Objectif Cinéma :
Ensemble, vous avez travaillé pour
les réalisateurs de la Nouvelle Vague : Louis Malle,
Claude Chabrol, etc. Y avait-il des différences avec la génération
précédente, comme le pense Pierre Guffroy ?
Jacques Saulnier : On
me pose souvent cette question, mais je ne partage pas ce
sentiment. La nouvelle vague n’avait jamais vraiment quitté
le studio. Regardez un film comme Une femme est une femme
de Godard, qui est justement un décor d’Evein. Disons qu’il
y a les réalisateurs qui s’intéressent au décor, comme Malle,
Resnais, Clouzot…et d’autres, non.
Pour Chabrol, après Les cousins, on a fait A double
tour. Les extérieurs ont été tournés à côté d’Aix-en-Provence,
et les intérieurs au studio de Boulogne. Pour le personnage
joué par Antonella Lualdi, on a eu l’idée d’une maison japonaise
posée dans un champ, en face de la demeure bourgeoise, afin
d’appuyer le contraste. Avec Evein, on avait proposé cette
idée à Chabrol qui l’avait accepté tout de suite :
« Tiens c’est une idée. Je dirai qu’elle est la fille
de l’ambassadeur au Japon ! ». Il faut dire
que c’était facile avec Chabrol. Presque tout l’amusait, il
n’avait pas d’idées arrêtées sur le décor, pas d’exigence.
|
 |
|
|
Alain Resnais est un réalisateur pour qui
le décor a beaucoup d’importance, il prend beaucoup de temps
pour trouver la bonne solution. Il regarde tout, demande des
photos, donne souvent des informations très précises sur les
personnages, et c’est important pour moi de savoir d’où ils
viennent. Notre métier est aussi psychologique : comprendre
les personnages et ce que le metteur en scène veut en faire.
Je pense beaucoup aux comédiens. Je me rappelle avoir fait
un petit appartement pour La proie pour l’ombre. Quand
Alexandre Astruc a visité le décor, il m’a dit : « C’est
curieux, je ne vois pas du tout cet acteur là-dedans ! »
En effet, j’avais fait le décor en pensant à un autre qui,
entre temps, avait été remplacé. On a dû faire quelques modifications
en catastrophe.
Objectif Cinéma :
Un autre de vos décors pour Chabrol,
Landru, est délibérément stylisé.
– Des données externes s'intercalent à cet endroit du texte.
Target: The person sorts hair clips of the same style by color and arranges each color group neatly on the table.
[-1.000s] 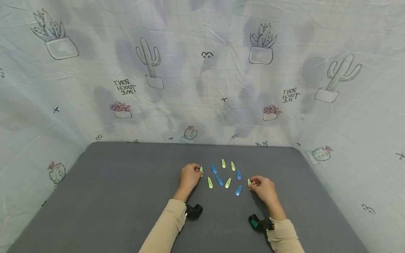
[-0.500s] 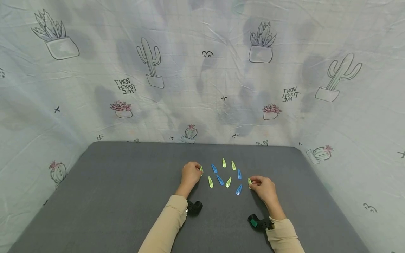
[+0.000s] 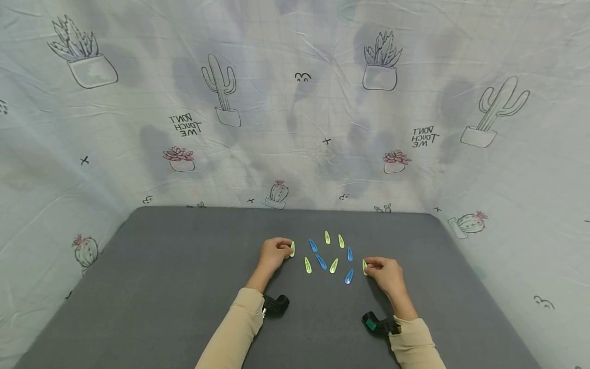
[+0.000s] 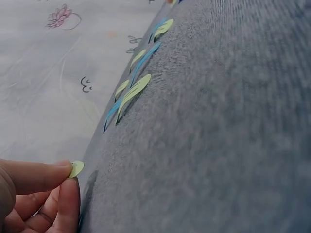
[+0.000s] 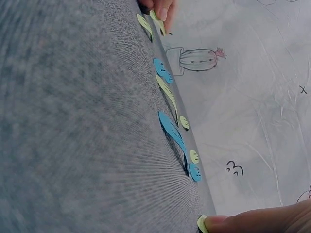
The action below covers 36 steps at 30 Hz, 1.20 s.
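My left hand (image 3: pixel 272 253) pinches a yellow-green snap hair clip (image 3: pixel 292 248) between thumb and fingers at the left end of a group of clips. In the left wrist view only the tip of that clip (image 4: pixel 77 169) shows past the thumb. On the right side, my right hand (image 3: pixel 386 275) pinches another yellow-green hair clip (image 3: pixel 364 267), mostly covered by the thumb in the right wrist view. Between the hands lie several blue hair clips (image 3: pixel 321 262) and several yellow-green ones (image 3: pixel 308 265), spaced apart. Whether the held clips touch the table cannot be told.
A dark grey cloth-like surface (image 3: pixel 175 287) covers the table. Behind it and along both sides hangs a pale sheet (image 3: pixel 258 154) printed with cacti. Each wrist wears a black camera mount, the left one (image 3: pixel 276 306) and the right one (image 3: pixel 379 324).
My left hand and forearm have shifted slightly left, the clip still pinched. My right hand stays in place on its clip. The loose clips lie as before; the head view has drifted a little.
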Motion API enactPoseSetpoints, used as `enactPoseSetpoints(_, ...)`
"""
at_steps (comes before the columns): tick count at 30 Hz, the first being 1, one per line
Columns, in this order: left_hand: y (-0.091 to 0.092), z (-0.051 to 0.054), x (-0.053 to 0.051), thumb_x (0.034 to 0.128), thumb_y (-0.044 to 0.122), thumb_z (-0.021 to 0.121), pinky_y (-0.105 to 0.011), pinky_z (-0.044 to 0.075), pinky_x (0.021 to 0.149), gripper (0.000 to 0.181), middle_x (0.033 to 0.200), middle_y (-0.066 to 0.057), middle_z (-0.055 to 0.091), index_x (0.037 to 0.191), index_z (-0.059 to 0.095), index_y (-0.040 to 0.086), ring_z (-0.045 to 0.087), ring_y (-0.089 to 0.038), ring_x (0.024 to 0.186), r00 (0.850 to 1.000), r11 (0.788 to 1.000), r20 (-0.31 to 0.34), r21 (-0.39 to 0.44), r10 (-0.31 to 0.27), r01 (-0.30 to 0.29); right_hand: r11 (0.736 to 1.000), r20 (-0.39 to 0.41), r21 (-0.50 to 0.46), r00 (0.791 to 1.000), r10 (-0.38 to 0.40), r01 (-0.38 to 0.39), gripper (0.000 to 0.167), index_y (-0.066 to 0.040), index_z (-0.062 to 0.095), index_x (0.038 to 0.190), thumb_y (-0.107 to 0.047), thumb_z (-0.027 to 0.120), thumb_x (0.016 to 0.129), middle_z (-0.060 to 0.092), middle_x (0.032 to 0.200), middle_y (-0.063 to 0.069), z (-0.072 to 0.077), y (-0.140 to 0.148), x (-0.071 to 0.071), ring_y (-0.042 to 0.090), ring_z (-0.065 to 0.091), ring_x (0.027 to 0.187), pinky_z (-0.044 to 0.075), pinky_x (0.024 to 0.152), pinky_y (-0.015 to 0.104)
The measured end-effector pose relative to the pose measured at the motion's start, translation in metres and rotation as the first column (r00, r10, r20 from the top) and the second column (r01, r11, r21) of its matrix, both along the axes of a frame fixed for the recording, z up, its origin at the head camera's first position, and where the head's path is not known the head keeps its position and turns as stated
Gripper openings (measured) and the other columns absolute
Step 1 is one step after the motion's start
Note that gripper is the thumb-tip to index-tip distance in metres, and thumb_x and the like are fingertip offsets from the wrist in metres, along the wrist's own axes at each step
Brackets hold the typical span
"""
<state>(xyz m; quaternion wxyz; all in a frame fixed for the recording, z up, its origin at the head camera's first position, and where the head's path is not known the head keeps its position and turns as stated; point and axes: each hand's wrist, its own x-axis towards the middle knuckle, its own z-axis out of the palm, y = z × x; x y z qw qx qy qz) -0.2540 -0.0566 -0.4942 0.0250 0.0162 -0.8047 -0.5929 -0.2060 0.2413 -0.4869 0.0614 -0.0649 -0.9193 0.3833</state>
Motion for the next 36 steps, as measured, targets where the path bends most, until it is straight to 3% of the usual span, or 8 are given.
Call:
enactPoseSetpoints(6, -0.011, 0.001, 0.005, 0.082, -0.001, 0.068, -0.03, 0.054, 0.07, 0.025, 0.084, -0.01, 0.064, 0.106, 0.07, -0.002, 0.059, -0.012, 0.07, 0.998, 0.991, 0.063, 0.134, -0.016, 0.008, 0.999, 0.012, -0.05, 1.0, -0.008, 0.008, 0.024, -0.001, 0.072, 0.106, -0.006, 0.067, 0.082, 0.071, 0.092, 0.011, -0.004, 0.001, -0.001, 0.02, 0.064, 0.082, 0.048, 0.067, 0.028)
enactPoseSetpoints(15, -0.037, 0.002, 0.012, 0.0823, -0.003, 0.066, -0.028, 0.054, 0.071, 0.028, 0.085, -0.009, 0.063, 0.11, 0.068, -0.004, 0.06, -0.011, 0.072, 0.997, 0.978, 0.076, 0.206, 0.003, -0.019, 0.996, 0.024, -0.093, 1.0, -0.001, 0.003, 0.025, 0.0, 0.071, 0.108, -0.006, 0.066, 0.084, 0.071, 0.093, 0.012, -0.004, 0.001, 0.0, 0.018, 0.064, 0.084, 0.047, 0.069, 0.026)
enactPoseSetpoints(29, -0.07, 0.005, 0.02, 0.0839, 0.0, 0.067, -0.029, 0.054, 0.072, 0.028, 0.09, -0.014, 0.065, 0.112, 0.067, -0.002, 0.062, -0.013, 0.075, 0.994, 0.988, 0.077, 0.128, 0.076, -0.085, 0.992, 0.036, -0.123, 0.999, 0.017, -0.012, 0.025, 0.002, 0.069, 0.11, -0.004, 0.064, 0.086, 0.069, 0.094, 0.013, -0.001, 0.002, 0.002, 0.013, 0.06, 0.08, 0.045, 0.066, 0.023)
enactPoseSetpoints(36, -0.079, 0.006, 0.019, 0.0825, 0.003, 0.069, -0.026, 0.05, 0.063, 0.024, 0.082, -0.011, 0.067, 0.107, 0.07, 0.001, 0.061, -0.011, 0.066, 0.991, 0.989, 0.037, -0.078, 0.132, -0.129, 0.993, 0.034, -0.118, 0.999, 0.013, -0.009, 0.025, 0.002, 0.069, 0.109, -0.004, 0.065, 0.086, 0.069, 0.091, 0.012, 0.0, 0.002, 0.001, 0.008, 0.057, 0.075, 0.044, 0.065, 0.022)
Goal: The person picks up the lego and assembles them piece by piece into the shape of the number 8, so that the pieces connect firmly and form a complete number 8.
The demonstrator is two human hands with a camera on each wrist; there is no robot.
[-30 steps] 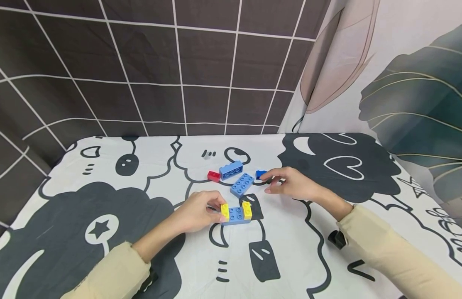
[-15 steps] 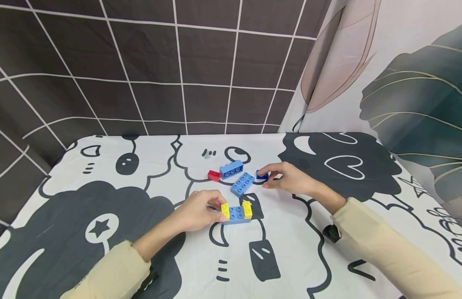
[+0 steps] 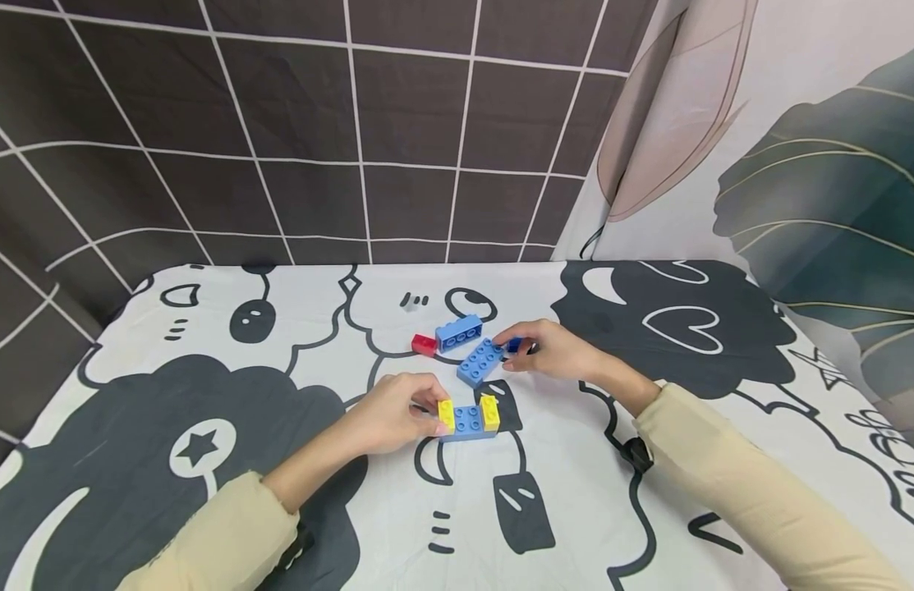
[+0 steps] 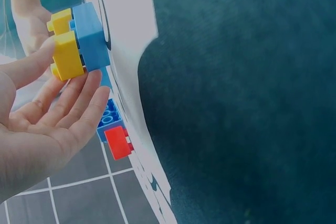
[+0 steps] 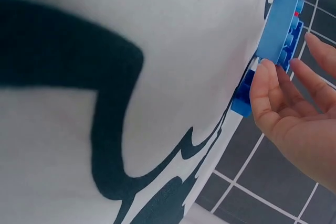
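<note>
My left hand (image 3: pixel 397 414) pinches the left yellow brick (image 3: pixel 446 416) of a small build. That brick and a second yellow brick (image 3: pixel 489 413) stand on the two ends of a light blue base brick (image 3: pixel 468 423); in the left wrist view the thumb lies on the yellow brick (image 4: pixel 68 56). My right hand (image 3: pixel 556 351) reaches, fingers loosely bent, to the far right end of a loose light blue brick (image 3: pixel 479 362) lying studs up. In the right wrist view its fingertips are at that brick's (image 5: pixel 278 27) end; contact is unclear. A dark blue brick (image 5: pixel 243 95), partly hidden, lies beside the fingers.
Behind these, another light blue brick (image 3: pixel 459 332) lies on its side with its hollow underside showing. A red brick (image 3: pixel 424 345) is just left of it. The white cloth (image 3: pixel 575 492) with black drawings covers the surface, up to a dark grid-patterned backdrop (image 3: pixel 405 115).
My right hand has moved left, from the dark blue brick past it to the loose light blue brick. The left hand and its build stay in place.
</note>
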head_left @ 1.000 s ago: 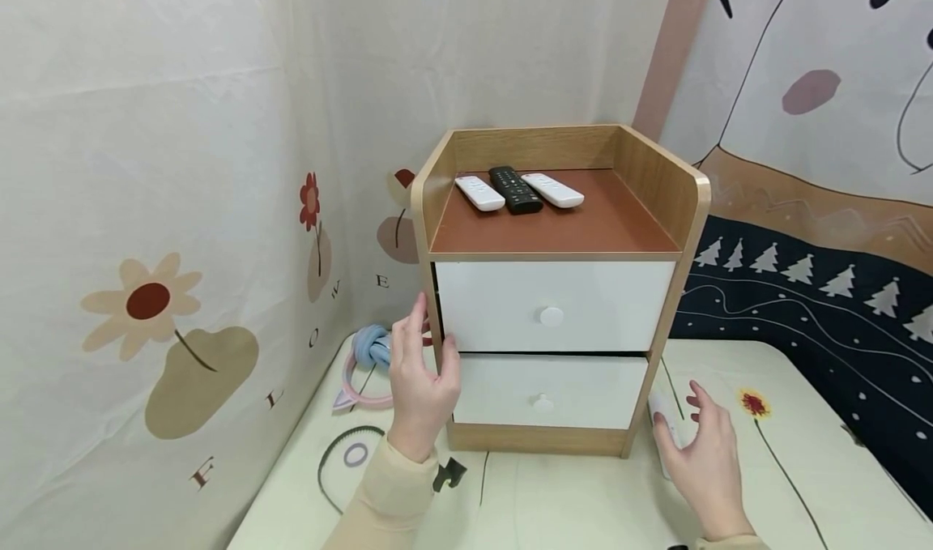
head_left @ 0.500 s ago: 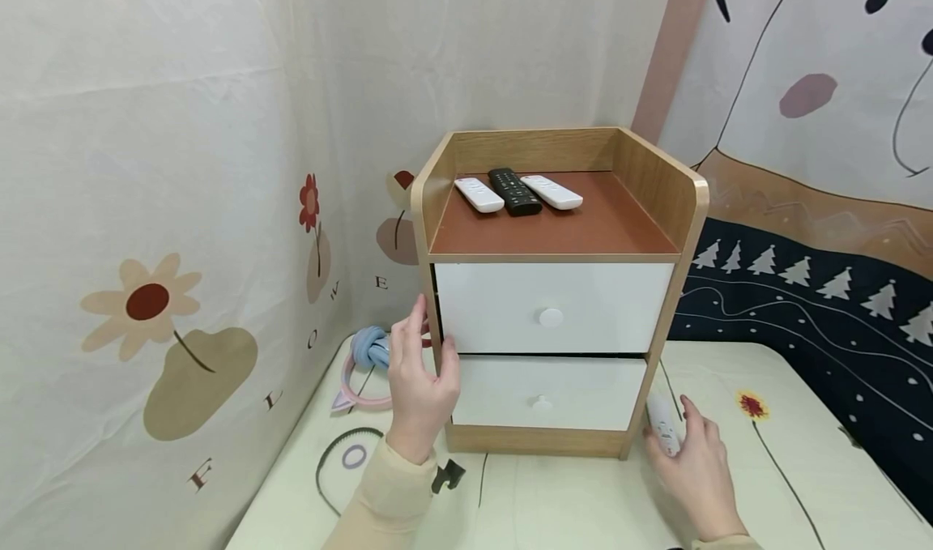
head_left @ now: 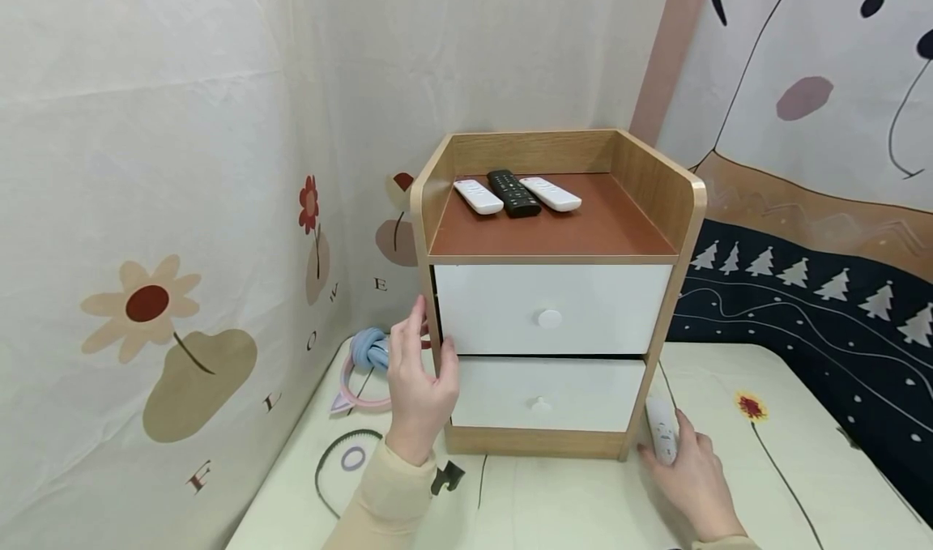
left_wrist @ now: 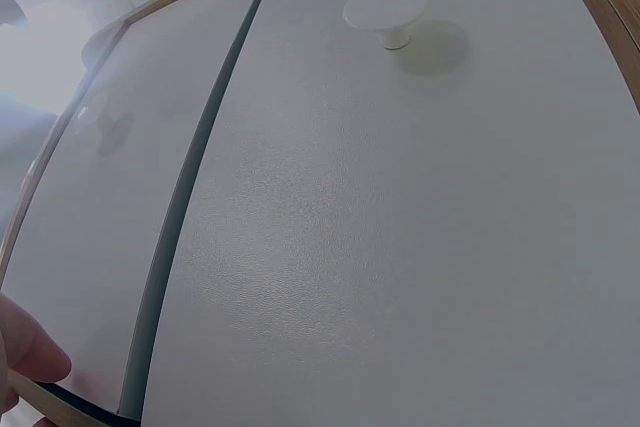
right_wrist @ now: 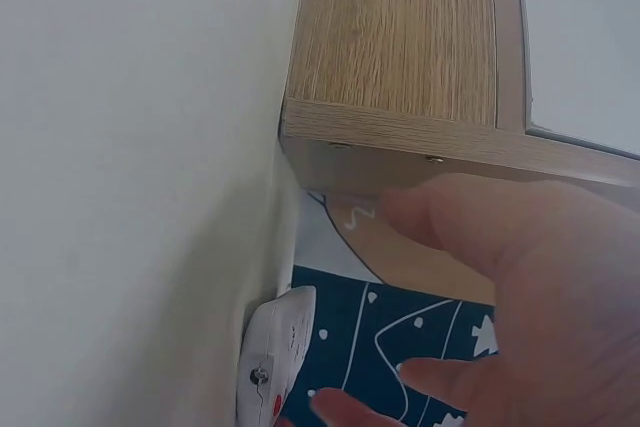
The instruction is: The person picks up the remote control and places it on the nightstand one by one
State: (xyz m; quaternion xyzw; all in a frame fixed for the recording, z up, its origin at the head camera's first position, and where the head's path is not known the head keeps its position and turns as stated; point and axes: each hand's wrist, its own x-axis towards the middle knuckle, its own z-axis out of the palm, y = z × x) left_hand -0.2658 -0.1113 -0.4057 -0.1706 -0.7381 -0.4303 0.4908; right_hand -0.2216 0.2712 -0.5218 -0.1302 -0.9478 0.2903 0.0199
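Observation:
A small wood-look cabinet (head_left: 555,442) with two white drawers stands on the covered table. My left hand (head_left: 421,388) holds its left side edge, with the thumb (left_wrist: 35,352) at the front by the upper drawer and the fingers round the outer side. Right of the cabinet, a white remote control (head_left: 662,428) lies on the table. Around its near end is my right hand (head_left: 692,477), thumb to the left and fingers to the right. The right wrist view shows this remote (right_wrist: 270,357) low down, with the thumb and fingers spread apart.
On the cabinet's brown top lie a white remote (head_left: 479,197), a black remote (head_left: 513,193) and another white remote (head_left: 551,194). Left on the table are a blue knotted headband (head_left: 369,347), a pink hoop (head_left: 346,384), a dark headband (head_left: 318,473) and a purple ring (head_left: 353,458).
My right hand has moved down and left to the white remote beside the cabinet, its fingers coming round the near end. The left hand has stayed at the cabinet's edge.

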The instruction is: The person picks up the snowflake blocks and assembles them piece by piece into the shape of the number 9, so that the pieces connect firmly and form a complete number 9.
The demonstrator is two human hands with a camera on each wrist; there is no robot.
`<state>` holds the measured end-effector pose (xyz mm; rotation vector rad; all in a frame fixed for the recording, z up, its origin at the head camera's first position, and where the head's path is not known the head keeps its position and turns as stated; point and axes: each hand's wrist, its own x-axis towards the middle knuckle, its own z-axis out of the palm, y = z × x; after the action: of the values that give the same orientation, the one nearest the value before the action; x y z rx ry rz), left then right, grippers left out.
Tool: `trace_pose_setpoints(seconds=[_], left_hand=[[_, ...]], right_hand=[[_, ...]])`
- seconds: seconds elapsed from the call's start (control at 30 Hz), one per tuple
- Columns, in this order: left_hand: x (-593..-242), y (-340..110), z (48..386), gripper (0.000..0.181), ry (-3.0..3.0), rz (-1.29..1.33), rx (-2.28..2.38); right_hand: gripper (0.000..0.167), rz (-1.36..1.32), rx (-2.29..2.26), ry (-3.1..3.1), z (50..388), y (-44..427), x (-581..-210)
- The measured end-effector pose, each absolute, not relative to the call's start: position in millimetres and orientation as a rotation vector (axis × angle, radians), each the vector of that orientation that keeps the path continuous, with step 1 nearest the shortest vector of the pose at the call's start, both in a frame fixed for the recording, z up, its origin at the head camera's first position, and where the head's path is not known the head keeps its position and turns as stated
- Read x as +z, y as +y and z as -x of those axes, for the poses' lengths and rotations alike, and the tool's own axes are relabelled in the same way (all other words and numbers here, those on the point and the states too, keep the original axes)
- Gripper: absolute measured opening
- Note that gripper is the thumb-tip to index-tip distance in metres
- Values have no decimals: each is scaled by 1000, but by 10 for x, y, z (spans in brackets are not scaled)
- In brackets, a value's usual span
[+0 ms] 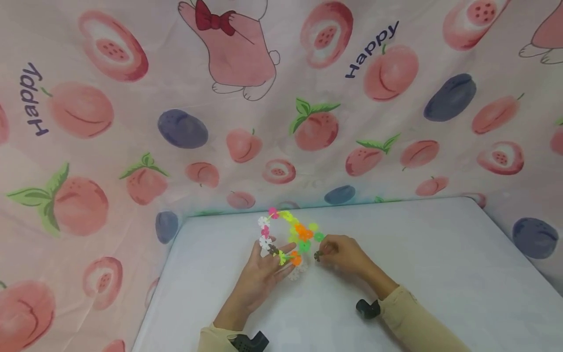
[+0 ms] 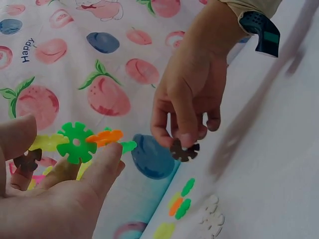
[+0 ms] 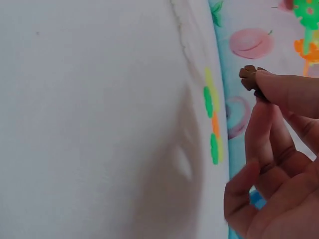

Quelle en est la
raison ?
Jacques Saulnier : Parfois,
un choix esthétique est amené par des contraintes financières.
J’étais assistant de Max Douy sur Marguerite de la nuit
(réal : Claude Autant-Lara, ndr), qui était un essai
de rompre avec les décors réalistes habituels. Mais au départ,
c’était pour tenir dans le budget du producteur qui n’avait
pas un sou. Max a proposé de styliser de cette façon, en simplifiant.
Et d’éviter ainsi la construction réelle, les portes, les
détails... Autant-Lara, qui avait été décorateur dans les
années 1920, a dit tout de suite oui. C’était dans l’esprit
expressionniste de son époque, et le sujet du film - la légende
de Faust - s’y prêtait tout à fait.
 |
|
|
|
Les décors stylisés sont très intéressants,
mais on n’en fait pas suffisamment car les producteurs sont
frileux. Dans Juliette ou la clé des songes, un décor
de Trauner et mon second film en tant qu’assistant, on était
aussi dans le fantastique. La fameuse forêt, avec ses immenses
arbres en feuilles sur les plateaux de Boulogne, aurait pu
être beaucoup moins réaliste, mais à l’époque on n’osait pas.
J’ai moi-même proposé plusieurs fois des décors qui s’éloignent
du réalisme. Quelques fois, cela s’est fait, comme avec Mélo
ou Landru. C’était aussi pour des raisons économiques.
J’ai proposé ces décors 1914 très stylisés à Chabrol, que
ça a beaucoup amusé, bien sûr. Et ils ont exercé une influence
sur le ton du film, la mise en scène, le jeu des comédiens.
Ce décor m’a valu d’excellentes critiques.